Showing posts with label physics. Show all posts
Showing posts with label physics. Show all posts

Tuesday, October 7, 2025

The Elements of Marie Curie by Dava Sobel

 

In The Elements of Marie Curie, Dava Sobel presents the life of one of the most compelling figures in the history of science. Marie Curie combined relentless curiosity, monumental discovery, and personal sacrifice in a life marked by deep sadness. This book is a brilliant portrait of a scientist whose work fundamentally reshaped our understanding of the physical world whose story still inspires more than a century later.

At first glance, Marie Curie’s life might seem like well-trodden territory. She is one of the most famous scientists of all time — the first woman to win a Nobel Prize, the only person to win two Nobels in two different sciences (physics and chemistry), and a pioneer whose research on radioactivity altered the course of modern physics and medicine. 

Sobel’s approach is not that of a biographer merely listing accomplishments. Instead, she focuses on the elements — literal and metaphorical — that defined Curie’s life and character: her scientific discoveries, her intellectual resilience, her personal losses, and the historical forces that shaped her path.

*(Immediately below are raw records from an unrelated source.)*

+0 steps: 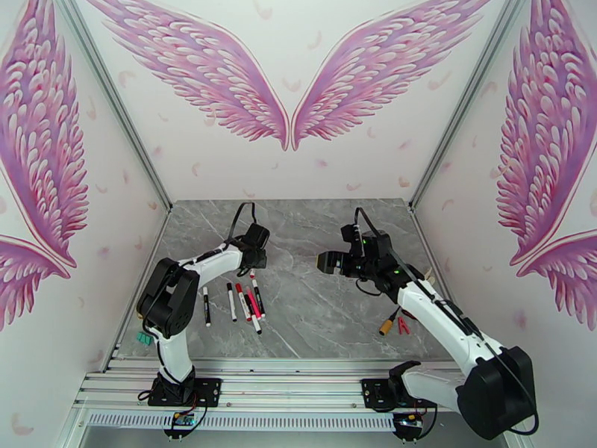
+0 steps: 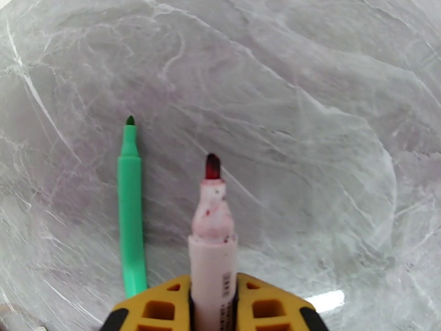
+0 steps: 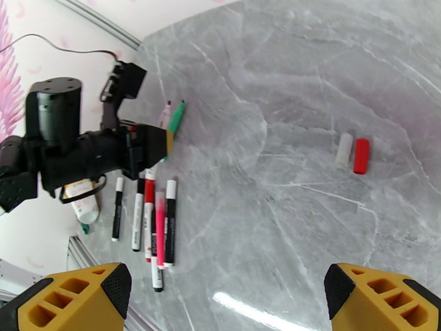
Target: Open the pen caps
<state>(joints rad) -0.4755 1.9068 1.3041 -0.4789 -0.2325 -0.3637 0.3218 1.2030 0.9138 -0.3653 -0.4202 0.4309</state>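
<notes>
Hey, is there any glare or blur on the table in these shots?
Right wrist view: a bright white streak of glare on the table near the bottom edge; left wrist view: a smaller glare patch at lower right, the held pen slightly soft; top view: even light, no glare.

Grey marble-veined table (image 2: 308, 106). Green pen (image 2: 131, 216); next to it white pen (image 2: 212, 255), dark-red tip. Red cap (image 3: 361, 155) + whitish cap (image 3: 343, 149). Walls (image 1: 298, 166) white w/ pink wings.

A row of pens (image 3: 149, 216) is lying on the desk (image 1: 313, 308) near its front left. The left gripper (image 2: 214, 291) is clamping a pen (image 2: 212, 249) above the desk, with a second pen (image 2: 131, 216) lying just beside it. Two caps (image 3: 361, 155) are lying side by side, well apart from the row.
</notes>
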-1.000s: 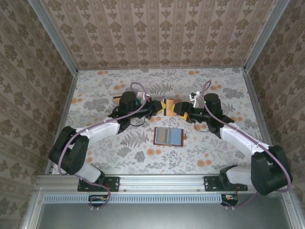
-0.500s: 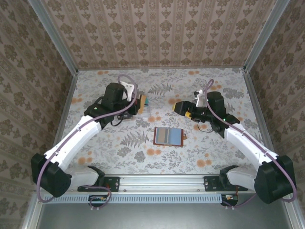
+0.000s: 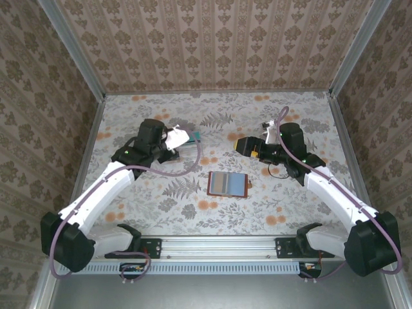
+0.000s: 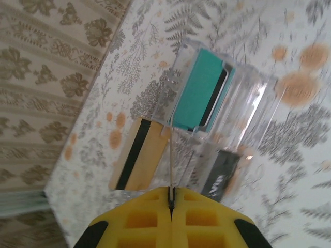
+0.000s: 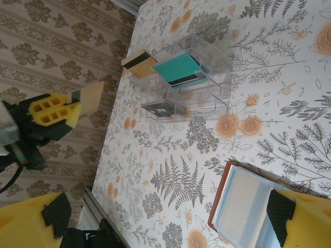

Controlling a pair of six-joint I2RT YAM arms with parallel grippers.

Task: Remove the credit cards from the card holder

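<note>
Now your left fingers (image 4: 139, 219), clamped on a tan card (image 5: 94, 96), have swung to the clear tray (image 4: 217, 98) at ten o'clock from the card holder (image 3: 228, 184), which lies open at the middle of the table (image 3: 290, 116). Your right fingers (image 5: 305, 214) have let go and stand wide apart, so I judge the handover done.

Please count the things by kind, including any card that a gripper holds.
Cards: 4 (teal card, dark card, striped tan card, plain tan card in the shut left gripper)
Clear box: 1
Card holder: 1
Total: 6
</note>
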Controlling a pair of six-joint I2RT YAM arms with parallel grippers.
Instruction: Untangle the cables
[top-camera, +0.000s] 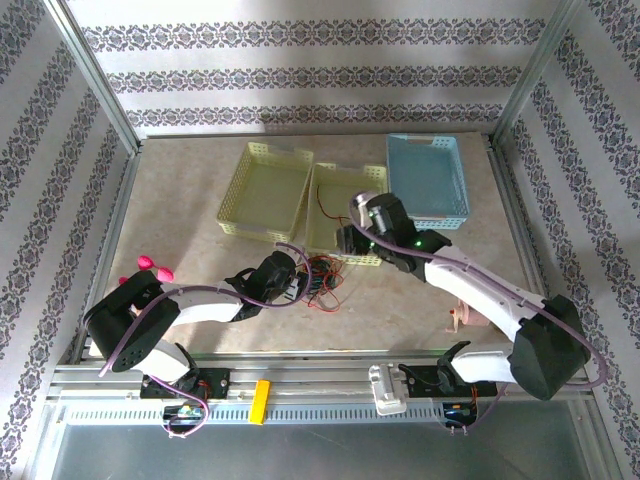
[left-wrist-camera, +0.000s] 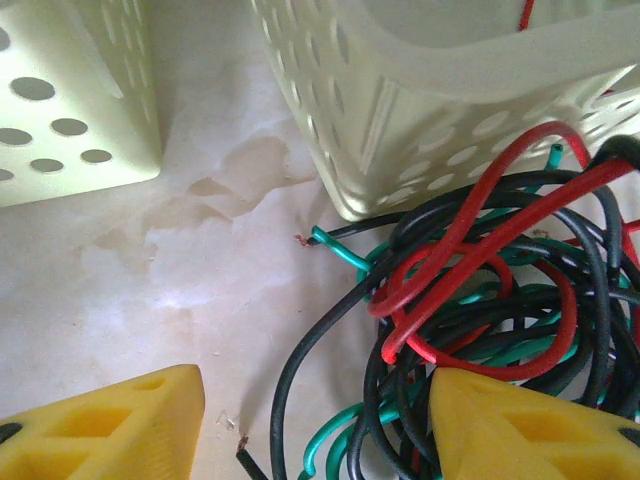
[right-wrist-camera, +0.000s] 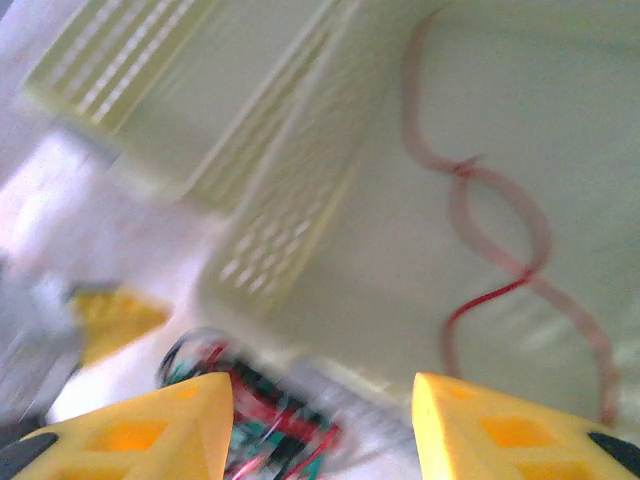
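Top view, lower centre: we see the left gripper, fingers spread and holding nothing, low over the table and the nearer arm to the tangle of red, green and black cables, which lies just to its right with no clear long axis. Farther up, the right gripper, likewise spread and empty, hovers over the middle basket, where one red cable lies.

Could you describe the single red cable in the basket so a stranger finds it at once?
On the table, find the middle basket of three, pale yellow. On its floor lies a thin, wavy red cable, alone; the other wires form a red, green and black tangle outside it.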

Sobel’s narrative opens with Curie’s early life as Maria Skłodowska in Russian-occupied Warsaw, a childhood marked by both hardship and defiance. Her determination to pursue education — in an era and a country where women were excluded from universities — set the tone for the rest of her life. Sobel excels at highlighting the decisions that propelled Curie forward: her clandestine schooling in Poland’s “Flying University,” her move to Paris to attend the Sorbonne, and the single-minded focus that carried her through poverty and isolation to academic success.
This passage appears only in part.